Apesar de historicamente importante e de ter sido a partir dela que se originou a freguesia da Fajã Grande, a Fajãzinha é, actualmente uma das freguesias menos populosa da ilha das Flores, com apenas 72 habitantes, segundo os censos 2011. Apesar de pequena é a única freguesia da ilha que mantém, actualmente, uma Filarmónica: a Sociedade Filarmónica Nossa Senhora dos Remédios, fundada em 1951, com o apoio do pároco de então, o padre António Joaquim de Freitas, que paroquiou a freguesia durante mais de quarenta anos.
Desde a sua génese que a Fajãzinha foi uma freguesia voltada para as actividades agrícolas, hoje quase exclusivamente centradas na criação de gado bovino, aproveitando a riqueza dos seus viçosos e verdejantes pastos e a enorme quantidade água que brota do seu subsolo. Crê-se que a Fajãzinha seja mesmo a freguesia portuguesa com mais água no subsolo. Para além da pecuária apenas existe um restaurante, “O Pôr do Sol” e um pequeno estabelecimento comercial.
A Fajãzinha orgulha-se de ter no seu território algumas das paisagens naturais mais belas dos Açores, muitas delas disputadas com a Fajã Grande, com destaque para as cascatas da Ribeira Grande, do Ferreiro, o Poço da Cascata do Ferreiro, o Miradouro de Fajãzinha e as lagoas do planalto interior da ilha. Por sua vez, entre o seu património edificado destacam-se a igreja paroquial, edificada em 1778, com três naves, divididas por cinco arcos e uma torre sineira, o império do Divino Espírito Santo do Rossio, inaugurado em 1864, o moinho de água da Alagoa, junto à estrada, de duplo engenho e ainda pode laborar e a garagem dos Terreiros, há alguns anos o ponto de partida e de chegada obrigatório para quem se deslocava à freguesia em transporte público. Em frente da garagem, inicia-se também o caminho que conduz à Rocha da Figueira, percurso que se assemelha a uma autêntica escada de pedra.
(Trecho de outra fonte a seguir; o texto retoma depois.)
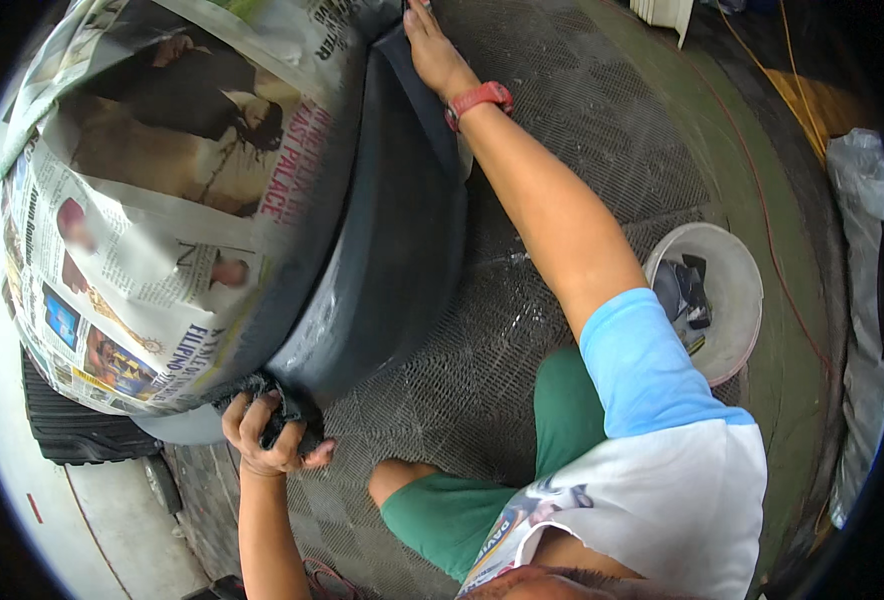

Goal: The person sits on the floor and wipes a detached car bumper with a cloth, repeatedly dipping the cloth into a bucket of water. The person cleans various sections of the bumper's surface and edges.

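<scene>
My left hand (273,435) grips a dark, rough-textured pad (286,411) against the lower end of a dark grey car bumper (404,225). Pale, shiny streaks mark the bumper near that pad. Farther up, my right hand (438,52), with a red watch (479,103) on its wrist, reaches to the bumper's upper end. Its fingers are stretched, but the picture's top edge cuts the tips and I cannot tell what they hold. Sheets of newspaper (149,247) cover the bodywork beside the bumper.
A white bucket (738,300) with dark pieces inside stands right of my legs. Patterned dark matting (607,150) covers the floor, with a thin red cord (753,161) along a green strip. Black ribbed plastic (86,420) and a wheel (161,484) lie at lower left.
</scene>
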A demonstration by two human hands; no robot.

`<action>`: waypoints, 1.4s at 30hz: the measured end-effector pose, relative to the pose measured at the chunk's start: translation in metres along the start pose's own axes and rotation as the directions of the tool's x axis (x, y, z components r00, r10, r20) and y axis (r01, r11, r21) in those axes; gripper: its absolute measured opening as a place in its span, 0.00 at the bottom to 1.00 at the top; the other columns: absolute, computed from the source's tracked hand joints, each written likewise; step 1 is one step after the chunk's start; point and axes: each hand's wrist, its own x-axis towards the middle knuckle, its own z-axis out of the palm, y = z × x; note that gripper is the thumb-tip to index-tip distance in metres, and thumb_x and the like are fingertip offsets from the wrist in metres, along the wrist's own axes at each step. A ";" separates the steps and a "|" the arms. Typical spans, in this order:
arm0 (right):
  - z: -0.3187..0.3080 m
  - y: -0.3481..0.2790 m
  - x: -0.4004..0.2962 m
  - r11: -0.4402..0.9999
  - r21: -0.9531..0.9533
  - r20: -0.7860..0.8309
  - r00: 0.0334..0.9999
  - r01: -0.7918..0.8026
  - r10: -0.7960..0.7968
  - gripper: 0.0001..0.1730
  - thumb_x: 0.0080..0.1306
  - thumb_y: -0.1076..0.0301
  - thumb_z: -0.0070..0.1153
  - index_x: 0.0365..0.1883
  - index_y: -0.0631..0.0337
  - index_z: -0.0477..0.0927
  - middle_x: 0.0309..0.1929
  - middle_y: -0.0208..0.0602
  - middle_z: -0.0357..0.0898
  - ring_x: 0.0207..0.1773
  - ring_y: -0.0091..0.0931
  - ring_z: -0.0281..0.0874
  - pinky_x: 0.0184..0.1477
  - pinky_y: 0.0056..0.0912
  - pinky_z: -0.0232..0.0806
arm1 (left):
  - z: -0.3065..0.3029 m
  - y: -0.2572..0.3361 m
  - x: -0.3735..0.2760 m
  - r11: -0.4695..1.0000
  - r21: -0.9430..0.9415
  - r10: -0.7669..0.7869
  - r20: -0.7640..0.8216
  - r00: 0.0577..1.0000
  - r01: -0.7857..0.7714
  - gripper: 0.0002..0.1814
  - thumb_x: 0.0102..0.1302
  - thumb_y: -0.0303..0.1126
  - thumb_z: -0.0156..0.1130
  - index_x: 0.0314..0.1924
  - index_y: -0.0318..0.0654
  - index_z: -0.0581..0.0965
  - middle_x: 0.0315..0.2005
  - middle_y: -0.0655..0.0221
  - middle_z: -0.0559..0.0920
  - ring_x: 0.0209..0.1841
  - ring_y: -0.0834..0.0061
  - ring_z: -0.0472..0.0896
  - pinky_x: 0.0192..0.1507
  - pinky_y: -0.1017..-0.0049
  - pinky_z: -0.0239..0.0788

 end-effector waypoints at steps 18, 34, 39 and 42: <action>0.006 0.002 -0.131 0.827 -0.086 -0.077 0.831 -0.556 0.551 0.41 0.89 0.45 0.30 0.85 0.71 0.51 0.88 0.64 0.47 0.90 0.51 0.44 0.88 0.47 0.40 | 0.000 0.003 -0.007 0.999 0.032 -0.042 0.053 0.998 0.040 0.29 0.62 0.74 0.67 0.48 0.63 0.77 0.48 0.62 0.83 0.51 0.50 0.78 0.52 0.53 0.74; 0.028 0.120 -0.258 0.920 0.038 -0.101 0.914 -0.390 0.392 0.38 0.89 0.45 0.30 0.88 0.57 0.49 0.88 0.58 0.49 0.90 0.53 0.43 0.88 0.51 0.41 | -0.003 0.000 -0.013 0.997 0.025 -0.074 0.020 0.997 0.074 0.29 0.64 0.72 0.65 0.49 0.60 0.75 0.52 0.55 0.80 0.57 0.48 0.77 0.59 0.47 0.71; 0.036 -0.013 -0.344 0.839 -0.050 -0.059 0.840 -0.542 0.539 0.39 0.89 0.46 0.17 0.90 0.59 0.41 0.92 0.48 0.27 0.93 0.47 0.23 0.91 0.53 0.30 | 0.001 0.001 -0.003 0.997 0.009 -0.075 -0.007 0.997 0.075 0.27 0.65 0.70 0.64 0.51 0.61 0.77 0.54 0.56 0.79 0.58 0.49 0.77 0.60 0.48 0.71; 0.026 -0.038 -0.330 0.808 -0.021 -0.050 0.808 -0.589 0.587 0.39 0.90 0.47 0.20 0.90 0.60 0.42 0.92 0.49 0.27 0.93 0.44 0.25 0.91 0.47 0.30 | 0.001 0.001 -0.001 0.997 0.016 -0.073 0.005 0.997 0.072 0.27 0.66 0.70 0.63 0.50 0.61 0.77 0.54 0.56 0.79 0.58 0.49 0.78 0.60 0.48 0.71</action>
Quase no final da descida, desemboca-se na Lagoinha, um sugestivo paul repleto de ervas aquáticas e de inhames nas suas margens alagadiças e pantanosas.
A freguesia realiza a suas principais festas em honra de Nossa Senhora dos Remédios no último domingo de Agosto, a festa do Patrocínio em Outubro e a do Senhor dos Passos na Quaresma. Como em todas as povoações dos Açores, as festas do Espírito Santo, no Domingo de Pentecostes, têm uma partícular importância.
A gastronomia local tem como confecções mais específicas a sopa de agrião de água, o inhame com linguiça, o folar da Páscoa, as filhós do Entrudo e os molhos de dobrada, enquanto do seu artesanato fazem parte os trabalhos em vime, nomeadamente cestaria e mobília, fruto da abundância de água da localidade, de miniaturas em madeira de cedro-do-mato e de tapetes em casca de milho.